Family physician, author, blogger, speaker, physician leader.

Why This Family Doctor Blogs and Writes – The Thrifty Patient

The Thrifty Patient coverAs a doctor, I am compelled to write because of what I know is occurring with alarming frequency in our country. Americans are skipping needed and recommended care that could save their lives and allow them to live to their fullest. Patients are more distracted, as life is more complicated and busier than ever. Households have both parents working, sometimes two jobs, just to make ends meet. They easily would make the right choice if someone would be willing to explain things in a simple, understandable manner.
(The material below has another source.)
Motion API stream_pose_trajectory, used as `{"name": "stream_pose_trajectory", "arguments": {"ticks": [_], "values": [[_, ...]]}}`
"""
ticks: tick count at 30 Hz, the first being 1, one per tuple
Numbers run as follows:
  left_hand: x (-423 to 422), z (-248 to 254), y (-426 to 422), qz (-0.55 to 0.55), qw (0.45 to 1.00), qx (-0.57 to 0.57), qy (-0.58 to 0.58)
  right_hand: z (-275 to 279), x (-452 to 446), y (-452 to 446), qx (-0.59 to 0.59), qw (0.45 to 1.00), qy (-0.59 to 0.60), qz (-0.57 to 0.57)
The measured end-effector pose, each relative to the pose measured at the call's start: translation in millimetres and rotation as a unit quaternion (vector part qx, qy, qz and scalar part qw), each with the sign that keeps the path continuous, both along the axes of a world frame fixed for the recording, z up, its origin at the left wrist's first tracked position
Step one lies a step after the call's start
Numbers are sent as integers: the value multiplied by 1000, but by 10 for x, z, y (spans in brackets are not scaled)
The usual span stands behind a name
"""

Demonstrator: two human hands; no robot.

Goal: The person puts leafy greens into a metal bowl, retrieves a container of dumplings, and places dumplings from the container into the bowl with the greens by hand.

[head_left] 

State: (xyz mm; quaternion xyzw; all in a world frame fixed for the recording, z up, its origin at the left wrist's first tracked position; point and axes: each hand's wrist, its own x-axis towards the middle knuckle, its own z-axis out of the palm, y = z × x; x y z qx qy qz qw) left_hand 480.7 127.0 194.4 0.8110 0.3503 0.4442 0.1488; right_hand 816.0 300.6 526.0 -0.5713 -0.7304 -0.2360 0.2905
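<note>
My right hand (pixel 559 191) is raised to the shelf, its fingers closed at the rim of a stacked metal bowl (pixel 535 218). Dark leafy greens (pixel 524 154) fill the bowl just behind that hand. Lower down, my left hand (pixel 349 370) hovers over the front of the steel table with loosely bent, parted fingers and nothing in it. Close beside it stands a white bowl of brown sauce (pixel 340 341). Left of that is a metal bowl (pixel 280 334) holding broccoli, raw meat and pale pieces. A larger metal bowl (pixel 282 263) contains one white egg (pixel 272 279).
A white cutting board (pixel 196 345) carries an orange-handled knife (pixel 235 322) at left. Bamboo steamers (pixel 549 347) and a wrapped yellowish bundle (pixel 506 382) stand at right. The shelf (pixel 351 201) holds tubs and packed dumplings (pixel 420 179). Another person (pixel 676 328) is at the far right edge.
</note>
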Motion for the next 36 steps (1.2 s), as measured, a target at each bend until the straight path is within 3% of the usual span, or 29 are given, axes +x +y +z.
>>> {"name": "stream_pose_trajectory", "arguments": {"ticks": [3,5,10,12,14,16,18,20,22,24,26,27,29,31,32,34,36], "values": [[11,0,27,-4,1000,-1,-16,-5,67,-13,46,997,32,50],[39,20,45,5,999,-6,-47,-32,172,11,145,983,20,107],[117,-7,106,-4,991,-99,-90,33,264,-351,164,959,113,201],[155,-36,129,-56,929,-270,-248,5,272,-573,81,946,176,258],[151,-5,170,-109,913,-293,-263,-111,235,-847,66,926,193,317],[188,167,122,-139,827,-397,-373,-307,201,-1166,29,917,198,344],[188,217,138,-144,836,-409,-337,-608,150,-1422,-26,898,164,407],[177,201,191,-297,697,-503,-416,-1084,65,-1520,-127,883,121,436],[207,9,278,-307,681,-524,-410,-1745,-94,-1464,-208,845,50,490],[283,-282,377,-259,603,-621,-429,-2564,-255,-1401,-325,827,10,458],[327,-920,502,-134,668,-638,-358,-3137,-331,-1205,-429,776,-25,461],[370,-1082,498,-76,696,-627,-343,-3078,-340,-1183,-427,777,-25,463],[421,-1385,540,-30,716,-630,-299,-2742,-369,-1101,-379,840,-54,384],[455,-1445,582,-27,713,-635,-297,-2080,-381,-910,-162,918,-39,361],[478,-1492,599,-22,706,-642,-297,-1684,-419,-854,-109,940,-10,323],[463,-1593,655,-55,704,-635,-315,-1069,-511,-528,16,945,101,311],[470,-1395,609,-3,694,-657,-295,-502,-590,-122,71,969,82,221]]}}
They would prefer a health care system that was so incredibly simple to use, convenient, and personalized that it would anticipate their needs so they could get the right care and get back to living life.

Instead, our health care system offers patients higher co-pays, deductibles, and out-of-pocket medical expenses. It shifts the burden of making the right choices to people who frankly are just getting by. It asks people to fend for themselves at a time when they need us, doctors, the most.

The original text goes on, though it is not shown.